PROBLEM DETAILS :: Please return all lines from the records below that include the string "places".

INPUT MATERIAL ::

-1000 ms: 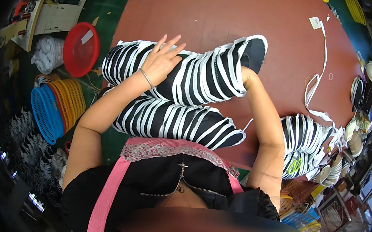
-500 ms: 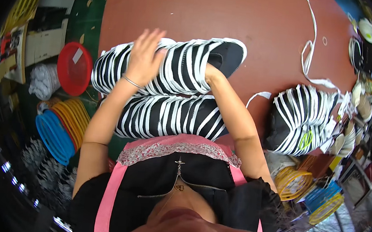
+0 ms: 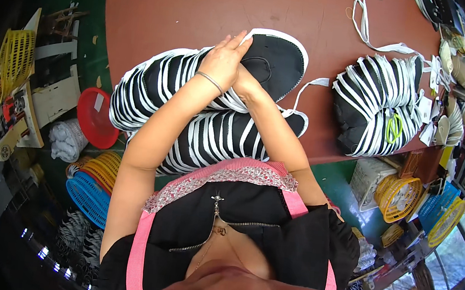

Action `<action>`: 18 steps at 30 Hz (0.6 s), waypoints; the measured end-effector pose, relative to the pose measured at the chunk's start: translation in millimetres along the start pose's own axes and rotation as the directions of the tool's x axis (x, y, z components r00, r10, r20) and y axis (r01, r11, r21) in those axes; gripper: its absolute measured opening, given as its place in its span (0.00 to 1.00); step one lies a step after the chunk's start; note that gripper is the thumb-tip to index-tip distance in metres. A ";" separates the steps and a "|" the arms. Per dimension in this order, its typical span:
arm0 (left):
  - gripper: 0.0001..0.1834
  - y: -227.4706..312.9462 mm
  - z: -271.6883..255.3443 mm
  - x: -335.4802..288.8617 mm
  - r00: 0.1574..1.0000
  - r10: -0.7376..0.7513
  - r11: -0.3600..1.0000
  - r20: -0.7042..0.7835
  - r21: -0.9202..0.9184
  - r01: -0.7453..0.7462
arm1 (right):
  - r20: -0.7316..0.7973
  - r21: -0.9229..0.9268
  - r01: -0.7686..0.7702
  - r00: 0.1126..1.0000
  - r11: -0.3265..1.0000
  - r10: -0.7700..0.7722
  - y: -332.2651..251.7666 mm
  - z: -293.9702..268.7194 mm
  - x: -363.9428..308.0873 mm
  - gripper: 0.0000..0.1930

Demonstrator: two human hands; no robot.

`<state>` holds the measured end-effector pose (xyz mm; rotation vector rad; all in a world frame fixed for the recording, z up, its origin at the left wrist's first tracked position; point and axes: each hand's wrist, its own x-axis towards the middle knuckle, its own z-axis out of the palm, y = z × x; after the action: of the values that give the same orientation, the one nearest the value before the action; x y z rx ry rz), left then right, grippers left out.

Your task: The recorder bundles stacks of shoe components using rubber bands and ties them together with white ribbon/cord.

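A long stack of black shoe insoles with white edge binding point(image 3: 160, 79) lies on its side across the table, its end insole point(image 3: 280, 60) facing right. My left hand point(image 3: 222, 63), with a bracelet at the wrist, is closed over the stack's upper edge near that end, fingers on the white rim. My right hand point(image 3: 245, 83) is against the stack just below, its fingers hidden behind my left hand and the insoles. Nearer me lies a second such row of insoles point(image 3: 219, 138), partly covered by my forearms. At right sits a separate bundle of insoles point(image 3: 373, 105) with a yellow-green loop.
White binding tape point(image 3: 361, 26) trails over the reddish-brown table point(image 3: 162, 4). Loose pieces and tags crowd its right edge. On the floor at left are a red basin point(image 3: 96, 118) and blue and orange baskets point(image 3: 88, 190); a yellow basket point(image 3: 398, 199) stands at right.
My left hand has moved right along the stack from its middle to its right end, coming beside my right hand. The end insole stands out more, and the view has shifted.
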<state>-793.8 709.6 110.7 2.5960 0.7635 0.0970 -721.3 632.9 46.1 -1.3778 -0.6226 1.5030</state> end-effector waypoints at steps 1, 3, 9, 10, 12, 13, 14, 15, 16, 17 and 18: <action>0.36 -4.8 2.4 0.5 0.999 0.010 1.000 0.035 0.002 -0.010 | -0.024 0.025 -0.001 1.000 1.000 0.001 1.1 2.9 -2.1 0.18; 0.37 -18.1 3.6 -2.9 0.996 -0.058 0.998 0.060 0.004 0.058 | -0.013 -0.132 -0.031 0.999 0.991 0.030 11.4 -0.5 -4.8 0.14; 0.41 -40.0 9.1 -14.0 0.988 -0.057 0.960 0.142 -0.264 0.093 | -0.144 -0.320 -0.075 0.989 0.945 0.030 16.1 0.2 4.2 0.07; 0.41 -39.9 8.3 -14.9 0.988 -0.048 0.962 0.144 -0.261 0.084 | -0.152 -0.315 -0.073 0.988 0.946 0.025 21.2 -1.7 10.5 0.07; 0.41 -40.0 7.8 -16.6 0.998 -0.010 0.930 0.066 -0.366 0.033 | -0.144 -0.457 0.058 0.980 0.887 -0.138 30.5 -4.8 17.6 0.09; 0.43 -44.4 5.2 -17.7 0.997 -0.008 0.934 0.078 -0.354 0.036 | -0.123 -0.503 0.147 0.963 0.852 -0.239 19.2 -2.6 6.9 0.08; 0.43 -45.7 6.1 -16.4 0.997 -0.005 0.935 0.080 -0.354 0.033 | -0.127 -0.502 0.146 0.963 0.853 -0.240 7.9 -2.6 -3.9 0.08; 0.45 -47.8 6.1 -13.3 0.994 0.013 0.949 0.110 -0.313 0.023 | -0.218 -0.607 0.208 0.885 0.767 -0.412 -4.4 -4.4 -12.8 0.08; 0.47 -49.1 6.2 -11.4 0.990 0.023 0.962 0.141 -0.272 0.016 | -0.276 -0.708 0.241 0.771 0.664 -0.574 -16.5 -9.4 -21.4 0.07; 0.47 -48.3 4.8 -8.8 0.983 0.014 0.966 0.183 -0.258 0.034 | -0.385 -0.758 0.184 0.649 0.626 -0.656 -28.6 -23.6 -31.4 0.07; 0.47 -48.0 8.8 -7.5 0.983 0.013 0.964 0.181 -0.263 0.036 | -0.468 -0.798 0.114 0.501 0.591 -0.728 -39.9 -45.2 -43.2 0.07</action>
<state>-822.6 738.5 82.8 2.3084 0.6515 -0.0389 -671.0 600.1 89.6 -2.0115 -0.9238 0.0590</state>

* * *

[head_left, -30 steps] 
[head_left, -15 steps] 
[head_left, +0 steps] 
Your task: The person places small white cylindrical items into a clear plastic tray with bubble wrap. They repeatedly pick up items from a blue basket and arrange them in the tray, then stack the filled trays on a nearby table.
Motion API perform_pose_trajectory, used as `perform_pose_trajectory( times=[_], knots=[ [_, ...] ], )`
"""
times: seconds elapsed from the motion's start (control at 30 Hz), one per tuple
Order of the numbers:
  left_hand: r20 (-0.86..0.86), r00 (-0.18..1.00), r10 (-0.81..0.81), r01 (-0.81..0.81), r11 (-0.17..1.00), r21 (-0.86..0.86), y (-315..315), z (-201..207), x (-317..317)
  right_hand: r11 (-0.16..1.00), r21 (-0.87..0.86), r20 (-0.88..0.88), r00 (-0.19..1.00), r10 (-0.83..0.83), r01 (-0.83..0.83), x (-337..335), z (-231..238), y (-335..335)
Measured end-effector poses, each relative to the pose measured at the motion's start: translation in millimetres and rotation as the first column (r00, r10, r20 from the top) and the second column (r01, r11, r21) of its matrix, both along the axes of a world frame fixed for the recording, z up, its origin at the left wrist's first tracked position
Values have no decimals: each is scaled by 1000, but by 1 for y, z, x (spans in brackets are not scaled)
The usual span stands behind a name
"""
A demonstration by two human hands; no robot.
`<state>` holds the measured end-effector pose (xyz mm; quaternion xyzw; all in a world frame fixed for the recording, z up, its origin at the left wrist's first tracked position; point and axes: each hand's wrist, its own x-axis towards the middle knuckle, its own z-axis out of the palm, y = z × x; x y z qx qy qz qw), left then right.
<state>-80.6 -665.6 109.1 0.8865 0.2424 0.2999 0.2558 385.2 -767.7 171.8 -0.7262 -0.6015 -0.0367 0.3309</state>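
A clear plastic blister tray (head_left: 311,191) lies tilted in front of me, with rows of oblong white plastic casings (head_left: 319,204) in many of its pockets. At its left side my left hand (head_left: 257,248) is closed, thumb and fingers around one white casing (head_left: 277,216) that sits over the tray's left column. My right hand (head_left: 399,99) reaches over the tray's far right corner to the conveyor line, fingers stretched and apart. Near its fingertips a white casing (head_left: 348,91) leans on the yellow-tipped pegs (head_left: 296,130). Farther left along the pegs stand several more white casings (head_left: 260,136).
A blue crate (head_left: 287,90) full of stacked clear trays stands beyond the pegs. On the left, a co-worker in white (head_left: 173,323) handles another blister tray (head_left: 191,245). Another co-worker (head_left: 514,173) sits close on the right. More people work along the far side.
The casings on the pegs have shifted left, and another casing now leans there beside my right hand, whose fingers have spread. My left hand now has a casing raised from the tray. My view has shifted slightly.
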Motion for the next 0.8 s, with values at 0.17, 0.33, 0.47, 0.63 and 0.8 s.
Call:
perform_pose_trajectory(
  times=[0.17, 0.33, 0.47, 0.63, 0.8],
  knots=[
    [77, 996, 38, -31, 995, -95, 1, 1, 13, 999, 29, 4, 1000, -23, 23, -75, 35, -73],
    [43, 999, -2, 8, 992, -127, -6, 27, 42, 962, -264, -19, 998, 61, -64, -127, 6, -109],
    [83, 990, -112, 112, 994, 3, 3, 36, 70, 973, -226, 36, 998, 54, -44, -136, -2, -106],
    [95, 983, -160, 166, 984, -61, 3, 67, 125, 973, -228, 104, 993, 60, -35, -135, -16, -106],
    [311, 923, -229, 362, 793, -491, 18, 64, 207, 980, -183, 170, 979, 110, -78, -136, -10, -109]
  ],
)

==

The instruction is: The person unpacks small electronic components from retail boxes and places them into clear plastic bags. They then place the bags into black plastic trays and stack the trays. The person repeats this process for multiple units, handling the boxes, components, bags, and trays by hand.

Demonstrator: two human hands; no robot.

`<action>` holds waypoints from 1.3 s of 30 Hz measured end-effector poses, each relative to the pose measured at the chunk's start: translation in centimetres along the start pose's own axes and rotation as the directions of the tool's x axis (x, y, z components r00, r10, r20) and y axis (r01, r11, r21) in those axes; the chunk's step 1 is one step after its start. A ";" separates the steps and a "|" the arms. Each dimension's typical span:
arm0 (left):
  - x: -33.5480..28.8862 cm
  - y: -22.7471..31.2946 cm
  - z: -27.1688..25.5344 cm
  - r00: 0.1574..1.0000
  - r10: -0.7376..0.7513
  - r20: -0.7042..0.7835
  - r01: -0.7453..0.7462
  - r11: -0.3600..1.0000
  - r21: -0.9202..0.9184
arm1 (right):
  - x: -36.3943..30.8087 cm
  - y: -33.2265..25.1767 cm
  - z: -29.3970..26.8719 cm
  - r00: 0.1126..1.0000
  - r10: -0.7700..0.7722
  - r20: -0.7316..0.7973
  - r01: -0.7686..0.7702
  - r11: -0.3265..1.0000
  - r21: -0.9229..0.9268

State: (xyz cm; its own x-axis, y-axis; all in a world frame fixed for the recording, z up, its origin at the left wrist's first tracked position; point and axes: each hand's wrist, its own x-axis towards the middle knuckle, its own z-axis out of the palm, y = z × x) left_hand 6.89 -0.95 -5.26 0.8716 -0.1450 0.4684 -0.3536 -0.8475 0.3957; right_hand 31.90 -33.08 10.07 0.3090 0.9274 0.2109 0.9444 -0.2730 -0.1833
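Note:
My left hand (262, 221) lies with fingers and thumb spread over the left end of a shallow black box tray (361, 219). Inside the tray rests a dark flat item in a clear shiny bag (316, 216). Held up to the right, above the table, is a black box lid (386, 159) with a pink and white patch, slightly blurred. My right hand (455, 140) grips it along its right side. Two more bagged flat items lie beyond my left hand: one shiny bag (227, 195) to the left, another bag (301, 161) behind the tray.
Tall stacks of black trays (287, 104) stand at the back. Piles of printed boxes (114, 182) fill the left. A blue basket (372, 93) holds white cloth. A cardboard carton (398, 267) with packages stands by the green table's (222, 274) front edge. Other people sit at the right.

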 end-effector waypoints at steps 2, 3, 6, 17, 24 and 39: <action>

EXERCISE ANSWER ::
Your task: The person places small white cylindrical items into a clear plastic tray with bubble wrap. They repeatedly pick up items from a blue basket and arrange them in the tray, then stack the filled trays on a nearby table.
The instruction is: The person unpacks small electronic components from retail boxes and places them into clear plastic bags. They then place the bags into black plastic trays and stack the trays. The person repeats this process for multiple units, handling the boxes, components, bags, and trays by hand.

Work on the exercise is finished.